Luigi Ghirri, Jeu de Paume, Paris

96
2019
Jeu de Paume
  • Luigi Ghirri, Brest, 1972; Carpi, 1973. Photos : © Succession Luigi Ghirri
  • Luigi Ghirri, L'Île Rousse, 1976. Photo : © Succession Luigi Ghirri
  • Luigi Ghirri, Modena, 1973. Photo : © Succession Luigi Ghirri
  • Luigi Ghirri, Rimini, 1977; Marina di Ravenna, 1972. Photos : © Succession Luigi Ghirri

Luigi Ghirri, Cartes et territoires
Jeu de Paume, Paris, du 12 février au 2 juin 2019

L’exposition monographique de Luigi Ghirri au Jeu de Paume est d’une rare densité : bien que son commissaire, James Lingwood, ait choisi de présenter uniquement la production des années 1970 du photographe italien, l’accrochage est serré et les images s’enchainent. Et quelque chose, immédiatement, affleure : outre le fait qu’il s’agit sans doute, pour beaucoup de spectateurs, d’une découverte quasi totale, il est difficile d’achopper sur une série en particulier. Ce n’est pas qu’il n’y a pas de qualité, c’est même précisément l’inverse. Sur chaque photographie, le regard bute.
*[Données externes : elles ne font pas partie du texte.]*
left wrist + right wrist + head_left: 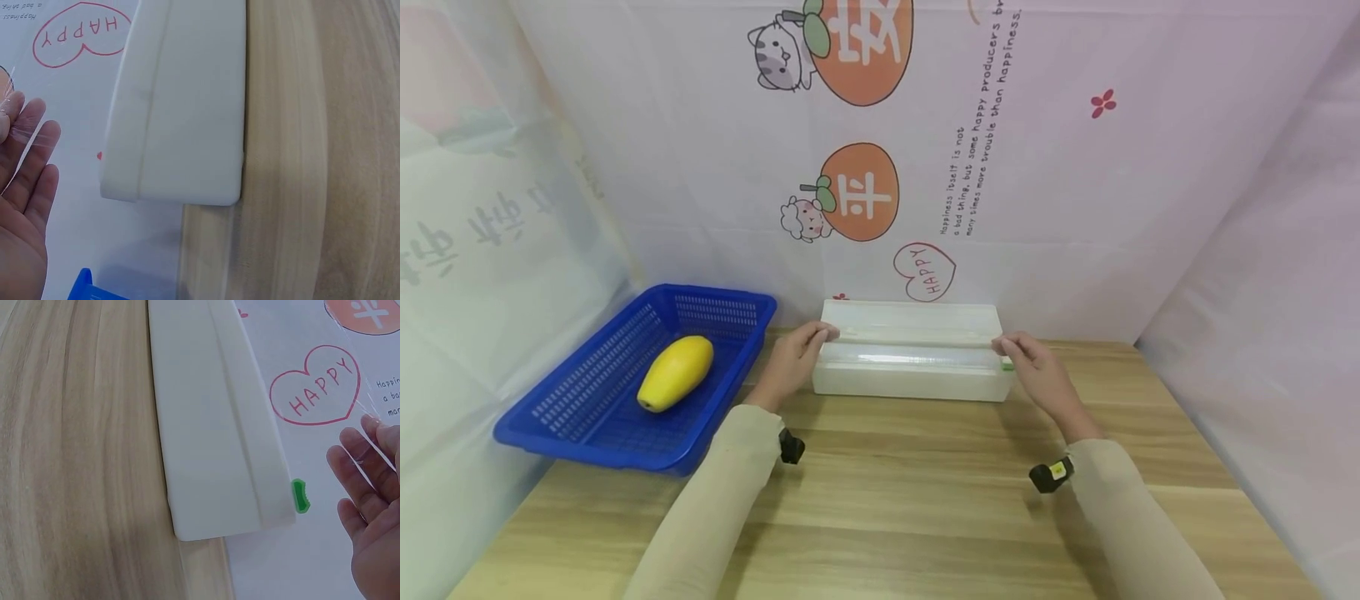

Luigi Ghirri est né en 1943, a suivi une formation de géomètre avant de se consacrer pleinement à la photographie à l’âge de 30 ans. Les choix plastiques du photographe peuvent étonner : ses images ont toutes été réalisées en couleur, à une époque où le noir et blanc était un gage de bon gout et de sérieux, et il a assumé n’avoir aucun attrait pour les tirages, développés par des laboratoires photographiques sans qualité. Certains textes de Ghirri, publiés dans le catalogue qui accompagne l’exposition, saisissent par leur crudité, conjointement lucides et austères : « Mes photographies sont en couleur parce que le monde réel n’est pas en noir et blanc. » Elles sont en effet de petites dimensions, parce qu’il n’apprécie guère de les voir transformées en objets de collection. Et quand il voyage, c’est « dans un rayon de trois kilomètres autour de chez [lui] », parce que l’analyse critique est plus aisée face à « la réalité [qu’il vit] quotidiennement ».

La plupart des photographies de Ghirri ont pour titre le nom des villes où elles ont été réalisées, chacun évoquant une géographie singulière : Modène le plus souvent, où il vit, mais aussi Venise, Padoue, Bologne, Rimini, Amsterdam, Paris, Lucerne ou Salzbourg. Autant de noms qui font apparaitre des représentations plus ou moins exotiques ou folkloriques, immédiatement battues en brèche par les images mêmes, qui flottent au sein d’espaces souvent irréels aux couleurs délavées. Ce n’est pas une esthétique vintage ni même le portrait d’une époque qui émeut ; c’est, au contraire, l’acuité avec laquelle Ghirri a extrait du réel des images autonomes dont on ne saurait dire où elles ont bien pu avoir été prises. Certaines s’approchent de l’abstraction, comme celle d’une texture froissée bleu nuit avec des étoiles dorées, qu’on pourrait prendre pour du papier roche, mais qui s’avère être un emballage ordinaire de panettone, ou cette autre qui montre, dans la nuit, les illuminations flottantes de la façade d’une église aux contours à peine discernables. L’étrangeté point dans la façon dont le photographe envisage le paysage contemporain, sorte de diorama aux limites indéfinies : les publicités prennent place au cœur des villes, envahies par la végétation, plissées par la colle. C’est un monde banal qui s’offre à nous, infiltré par le tourisme de masse et l’artifice permanent, mais qui n’est pas exempt de poésie – née justement du pauvre, du criard ou du populaire. Et qui laisse sa place aux apparitions, aussi fantomatiques soient-elles.